**EXERCISE AIM**
Starting at the first line of the records below, transcribe each line exactly, ending with the line that contains "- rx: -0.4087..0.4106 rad".

**EXERCISE MATERIALS**

--------------------------------

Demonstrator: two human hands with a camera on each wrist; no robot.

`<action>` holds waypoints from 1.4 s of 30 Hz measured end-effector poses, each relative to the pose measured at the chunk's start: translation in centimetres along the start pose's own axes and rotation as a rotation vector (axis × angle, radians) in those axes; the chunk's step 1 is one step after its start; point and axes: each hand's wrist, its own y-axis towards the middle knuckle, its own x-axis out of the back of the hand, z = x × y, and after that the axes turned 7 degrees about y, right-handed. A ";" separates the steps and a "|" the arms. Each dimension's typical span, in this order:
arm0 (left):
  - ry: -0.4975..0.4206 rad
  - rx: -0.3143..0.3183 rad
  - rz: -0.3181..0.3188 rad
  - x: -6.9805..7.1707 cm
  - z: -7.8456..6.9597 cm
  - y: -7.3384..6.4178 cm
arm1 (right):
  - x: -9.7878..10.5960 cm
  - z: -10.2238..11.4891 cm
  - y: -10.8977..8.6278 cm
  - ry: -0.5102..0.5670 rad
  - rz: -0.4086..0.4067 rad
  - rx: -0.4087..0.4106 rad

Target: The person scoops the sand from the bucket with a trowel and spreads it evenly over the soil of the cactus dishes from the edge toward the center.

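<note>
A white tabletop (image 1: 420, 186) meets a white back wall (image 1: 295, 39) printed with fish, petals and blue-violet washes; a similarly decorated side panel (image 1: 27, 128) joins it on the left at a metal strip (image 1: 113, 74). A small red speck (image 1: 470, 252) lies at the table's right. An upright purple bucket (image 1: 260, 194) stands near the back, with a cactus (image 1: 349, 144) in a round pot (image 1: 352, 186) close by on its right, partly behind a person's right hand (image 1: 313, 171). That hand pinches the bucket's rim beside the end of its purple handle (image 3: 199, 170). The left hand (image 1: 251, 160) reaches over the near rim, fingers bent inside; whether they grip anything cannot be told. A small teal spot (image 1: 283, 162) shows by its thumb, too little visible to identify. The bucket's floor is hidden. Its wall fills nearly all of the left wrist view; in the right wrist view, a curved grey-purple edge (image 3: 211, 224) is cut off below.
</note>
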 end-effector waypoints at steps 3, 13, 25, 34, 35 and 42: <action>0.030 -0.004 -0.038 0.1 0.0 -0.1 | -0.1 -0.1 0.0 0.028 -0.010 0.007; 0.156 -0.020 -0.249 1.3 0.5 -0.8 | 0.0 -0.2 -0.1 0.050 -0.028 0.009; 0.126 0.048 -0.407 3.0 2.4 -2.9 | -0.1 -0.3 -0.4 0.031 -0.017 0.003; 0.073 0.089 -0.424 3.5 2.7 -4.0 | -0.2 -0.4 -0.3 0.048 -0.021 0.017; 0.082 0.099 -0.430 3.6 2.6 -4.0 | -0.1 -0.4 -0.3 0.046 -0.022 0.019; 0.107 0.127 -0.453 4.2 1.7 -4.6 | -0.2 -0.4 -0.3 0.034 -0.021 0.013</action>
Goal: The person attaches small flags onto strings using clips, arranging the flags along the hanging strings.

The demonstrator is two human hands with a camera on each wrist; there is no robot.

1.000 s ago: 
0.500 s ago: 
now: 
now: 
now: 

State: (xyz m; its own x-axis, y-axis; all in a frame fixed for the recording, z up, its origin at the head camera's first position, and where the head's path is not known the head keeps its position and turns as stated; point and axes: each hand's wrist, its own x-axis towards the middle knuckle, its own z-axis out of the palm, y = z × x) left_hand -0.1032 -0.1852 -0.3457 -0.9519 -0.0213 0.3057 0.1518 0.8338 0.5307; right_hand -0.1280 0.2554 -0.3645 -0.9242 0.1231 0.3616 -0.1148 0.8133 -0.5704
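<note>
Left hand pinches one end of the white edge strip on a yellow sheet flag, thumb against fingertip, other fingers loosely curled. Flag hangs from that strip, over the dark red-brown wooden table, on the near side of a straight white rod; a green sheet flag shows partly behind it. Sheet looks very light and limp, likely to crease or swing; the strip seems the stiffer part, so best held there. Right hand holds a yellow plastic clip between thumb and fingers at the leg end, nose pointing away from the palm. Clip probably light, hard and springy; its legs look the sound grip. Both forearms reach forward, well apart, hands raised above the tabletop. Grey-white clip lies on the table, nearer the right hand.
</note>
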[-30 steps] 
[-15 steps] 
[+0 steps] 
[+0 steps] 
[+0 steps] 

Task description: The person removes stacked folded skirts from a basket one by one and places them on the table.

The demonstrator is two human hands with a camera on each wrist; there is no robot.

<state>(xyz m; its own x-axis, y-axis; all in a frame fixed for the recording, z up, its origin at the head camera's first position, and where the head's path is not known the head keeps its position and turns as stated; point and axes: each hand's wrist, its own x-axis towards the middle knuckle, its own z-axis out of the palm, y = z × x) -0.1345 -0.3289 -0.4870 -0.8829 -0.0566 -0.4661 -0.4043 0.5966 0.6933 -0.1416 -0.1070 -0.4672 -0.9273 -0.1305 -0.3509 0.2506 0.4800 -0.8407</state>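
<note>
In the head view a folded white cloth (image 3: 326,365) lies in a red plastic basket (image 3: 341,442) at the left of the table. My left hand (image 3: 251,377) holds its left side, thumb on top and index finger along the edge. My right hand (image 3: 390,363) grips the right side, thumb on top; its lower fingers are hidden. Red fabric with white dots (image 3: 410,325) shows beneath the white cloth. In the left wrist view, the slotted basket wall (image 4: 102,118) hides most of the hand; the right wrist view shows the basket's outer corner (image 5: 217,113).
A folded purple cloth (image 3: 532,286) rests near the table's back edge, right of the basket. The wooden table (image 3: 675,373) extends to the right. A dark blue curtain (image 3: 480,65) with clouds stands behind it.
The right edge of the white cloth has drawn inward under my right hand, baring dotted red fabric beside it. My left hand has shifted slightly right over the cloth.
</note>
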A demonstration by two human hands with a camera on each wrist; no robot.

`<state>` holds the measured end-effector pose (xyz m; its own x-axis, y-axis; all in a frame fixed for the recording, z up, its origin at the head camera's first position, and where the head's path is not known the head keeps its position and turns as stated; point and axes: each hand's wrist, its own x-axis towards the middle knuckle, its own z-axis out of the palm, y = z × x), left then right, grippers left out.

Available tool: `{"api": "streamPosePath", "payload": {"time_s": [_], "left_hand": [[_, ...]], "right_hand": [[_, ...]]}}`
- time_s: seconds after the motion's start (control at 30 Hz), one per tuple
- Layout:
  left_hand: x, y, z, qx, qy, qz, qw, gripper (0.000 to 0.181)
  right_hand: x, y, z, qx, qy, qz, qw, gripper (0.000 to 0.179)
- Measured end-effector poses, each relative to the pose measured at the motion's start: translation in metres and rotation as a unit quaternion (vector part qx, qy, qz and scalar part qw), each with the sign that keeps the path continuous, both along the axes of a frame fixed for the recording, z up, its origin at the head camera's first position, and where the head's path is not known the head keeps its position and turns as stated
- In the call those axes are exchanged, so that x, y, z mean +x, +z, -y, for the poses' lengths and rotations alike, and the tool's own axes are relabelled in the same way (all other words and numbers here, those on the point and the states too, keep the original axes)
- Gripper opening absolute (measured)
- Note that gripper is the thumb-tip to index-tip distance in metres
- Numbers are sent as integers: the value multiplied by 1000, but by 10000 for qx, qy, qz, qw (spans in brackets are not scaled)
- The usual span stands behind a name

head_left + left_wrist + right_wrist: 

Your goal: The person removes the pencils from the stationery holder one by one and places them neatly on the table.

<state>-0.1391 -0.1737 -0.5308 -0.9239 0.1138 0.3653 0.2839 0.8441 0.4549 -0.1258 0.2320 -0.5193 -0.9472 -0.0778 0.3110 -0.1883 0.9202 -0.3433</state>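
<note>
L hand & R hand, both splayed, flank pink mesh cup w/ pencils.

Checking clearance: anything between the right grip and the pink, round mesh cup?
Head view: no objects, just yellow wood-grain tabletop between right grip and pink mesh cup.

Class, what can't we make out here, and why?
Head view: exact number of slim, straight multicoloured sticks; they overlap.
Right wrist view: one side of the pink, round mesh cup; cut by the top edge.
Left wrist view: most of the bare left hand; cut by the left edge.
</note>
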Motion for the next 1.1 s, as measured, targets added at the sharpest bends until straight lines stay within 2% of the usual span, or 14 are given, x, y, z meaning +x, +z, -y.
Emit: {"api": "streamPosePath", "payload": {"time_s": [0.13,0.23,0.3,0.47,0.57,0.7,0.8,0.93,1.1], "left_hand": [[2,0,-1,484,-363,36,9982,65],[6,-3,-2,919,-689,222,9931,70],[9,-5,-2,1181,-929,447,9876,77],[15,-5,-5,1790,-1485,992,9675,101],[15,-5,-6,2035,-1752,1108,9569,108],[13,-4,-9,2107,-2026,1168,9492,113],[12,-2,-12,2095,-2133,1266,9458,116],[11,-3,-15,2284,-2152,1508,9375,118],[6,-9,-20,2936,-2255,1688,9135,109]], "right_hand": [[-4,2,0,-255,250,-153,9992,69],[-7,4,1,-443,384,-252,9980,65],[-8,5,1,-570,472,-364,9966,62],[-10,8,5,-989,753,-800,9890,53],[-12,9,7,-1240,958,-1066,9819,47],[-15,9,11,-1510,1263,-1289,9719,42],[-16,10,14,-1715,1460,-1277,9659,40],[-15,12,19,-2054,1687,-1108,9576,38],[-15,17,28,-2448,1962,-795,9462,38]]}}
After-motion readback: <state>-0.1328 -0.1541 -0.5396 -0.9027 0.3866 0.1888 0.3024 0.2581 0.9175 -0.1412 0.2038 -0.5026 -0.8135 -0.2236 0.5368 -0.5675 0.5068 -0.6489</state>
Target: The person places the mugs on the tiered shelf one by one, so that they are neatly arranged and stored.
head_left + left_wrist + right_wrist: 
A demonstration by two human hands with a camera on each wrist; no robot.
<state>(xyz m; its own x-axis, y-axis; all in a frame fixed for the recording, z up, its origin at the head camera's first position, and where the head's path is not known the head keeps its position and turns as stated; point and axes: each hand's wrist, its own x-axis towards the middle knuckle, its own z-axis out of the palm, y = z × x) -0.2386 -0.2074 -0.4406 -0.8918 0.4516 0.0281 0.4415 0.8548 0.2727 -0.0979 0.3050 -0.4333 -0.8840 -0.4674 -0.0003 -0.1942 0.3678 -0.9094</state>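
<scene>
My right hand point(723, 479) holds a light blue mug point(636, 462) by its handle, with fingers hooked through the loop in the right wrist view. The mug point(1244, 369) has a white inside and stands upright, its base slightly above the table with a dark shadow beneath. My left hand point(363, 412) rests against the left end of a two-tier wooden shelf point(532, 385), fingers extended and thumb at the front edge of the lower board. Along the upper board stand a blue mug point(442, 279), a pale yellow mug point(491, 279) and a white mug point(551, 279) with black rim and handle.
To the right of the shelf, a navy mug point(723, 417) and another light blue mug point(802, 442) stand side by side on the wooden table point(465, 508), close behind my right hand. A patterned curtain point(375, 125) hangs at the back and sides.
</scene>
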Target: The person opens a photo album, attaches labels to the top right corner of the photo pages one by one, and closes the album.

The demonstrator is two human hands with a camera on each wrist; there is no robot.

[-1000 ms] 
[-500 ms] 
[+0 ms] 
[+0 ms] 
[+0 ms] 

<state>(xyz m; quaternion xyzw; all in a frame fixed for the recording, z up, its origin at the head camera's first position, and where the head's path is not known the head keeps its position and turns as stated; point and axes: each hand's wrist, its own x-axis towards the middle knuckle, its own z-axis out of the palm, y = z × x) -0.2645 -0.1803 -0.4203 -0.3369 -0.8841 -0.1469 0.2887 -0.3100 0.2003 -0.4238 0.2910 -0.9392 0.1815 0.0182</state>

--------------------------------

**RESULT**
Demonstrator: two human hands with a camera on each wrist; no robot.

`<action>` holds waypoints from 1.4 s of 30 Hz measured end-effector poses, each relative to the pose measured at the chunk's start: translation in centimetres along the start pose's own axes and rotation as a rotation vector (axis × angle, radians) in those axes; the chunk's step 1 is one step after its start; point and axes: each hand's wrist, its own y-axis towards the middle knuckle, its own x-axis out of the back of the hand, z = x × y, and after that the axes turned 7 degrees about y, right-handed. A ";" separates the steps and a "|" the arms. Each dimension's typical span, in this order:
arm0 (left):
  - ry: -0.4975..0.4206 rad
  - rx: -0.3143..0.3183 rad
  - rz: -0.3181..0.3188 rad
  - x: -6.9805..7.1707 cm
  - z: -7.8456..6.9597 cm
  - y: -7.3384..6.4178 cm
arm1 (right):
  - x: -9.7878..10.5960 cm
  - z: -10.2238..11.4891 cm
  - y: -10.8977..8.6278 cm
  - ry: -0.5102..0.5670 rad
  - rz: -0.4086..0.4067 rad
  - rx: -0.4087..0.4106 rad

No more output is needed.